Written by Guest Author - Martin Donoghue | Jun-26 2026

Payments in M&A transactions: what buyers and sellers often get wrong

For business owners, involved in a sale or acquisition, how payment is made is often not the main focus. Most attention goes on negotiating the deal and getting it completed. However, the details of when and how money changes hands can have a significant impact on the final outcome.

Using standard payment terms without thinking them through can reduce the value of a deal.

This article explains some of the most common mistakes we see and how to avoid them.

1. Misunderstanding completion accounts

A key mistake we often see is that sellers assume completion accounts are the default mechanism for UK M&A transactions. In practice, the market has shifted. Completion accounts are now more commonly used for businesses that are volatile, seasonal or going through operational change - where a locked box mechanism would otherwise expose one party to pricing uncertainty.

Assuming completion accounts are the norm can expose you to dispute risk, increased costs and significant time wasted in post-completion adjustment processes. Your advisors should be steering this conversation early - ideally before heads of terms are agreed.

2. Treating working capital and net debt adjustments as administrative details

Adjustments for working capital and debt are among the most common sources of dispute in UK deals, because they can significantly change the final price. Problems typically arise when accounting methods are not clearly defined at the outset or are not applied consistently across the completion accounts process.

Frequent mistakes include:

    • Assuming working capital targets are generic rather than varying by industry sector and business model.
    • Failing to define how key financial figures - including normalised EBITDA and cash - will be calculated.
    • Overlooking debt-like items such as lease liabilities, deferred tax exposures, or early-repayment charges.

3. Over-simplifying earn-outs

Earn-outs are often used to bridge a valuation gap between buyer and seller, but without clear drafting, they are also a frequent source of post-completion dispute.

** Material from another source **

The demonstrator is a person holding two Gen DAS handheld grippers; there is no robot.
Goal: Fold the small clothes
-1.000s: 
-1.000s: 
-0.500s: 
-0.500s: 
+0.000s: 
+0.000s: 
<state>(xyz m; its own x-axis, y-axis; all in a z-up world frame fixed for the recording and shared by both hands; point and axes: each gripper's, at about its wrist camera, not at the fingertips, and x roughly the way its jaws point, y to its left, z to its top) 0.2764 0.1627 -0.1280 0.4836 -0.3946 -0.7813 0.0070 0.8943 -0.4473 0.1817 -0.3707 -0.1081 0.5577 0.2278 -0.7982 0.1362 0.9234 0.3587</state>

Earn-out issues we commonly see include:

    • Assuming the seller will remain involved operationally after completion, without specifying their role in the SPA.
    • Failing to clearly agree how performance metrics will be defined and measured.
    • Failing to account for how post-completion decisions made by the buyer can affect earn-out calculations.
    • Underestimating the impact of key staff departures on earn-out performance.

4. Misunderstanding escrow

Escrow is a mechanism by which a regulated third party holds funds or assets on behalf of both parties until defined contractual conditions are met. In UK M&A, escrow is widely used to manage post-completion risk - most commonly for warranty and indemnity claims, earn-out holdbacks, and deferred consideration - but it is frequently misunderstood by both sides.

Common mistakes we see include:

    • Sellers treating escrow as a sign of distrust rather than a standard risk management tool - which can cause friction at a late stage in negotiations.
    • Buyers over-sizing the escrow amount because they have not properly analysed the specific risks they are protecting against.
    • Both parties failing to link the release of funds clearly to the resolution of the specific risk the escrow was established to cover.

What good escrow practice looks like is straightforward in principle: the amount held should be proportionate to the risk, the release conditions should be precisely defined in the SPA, and the provider should be regulated, operationally robust, and capable of moving funds efficiently when conditions are met. Using a purpose-built regulated payment provider - rather than funds sitting in a solicitor's client account - can materially speed up both the establishment and release of escrow, and removes a significant operational and compliance burden from the instructed firm. 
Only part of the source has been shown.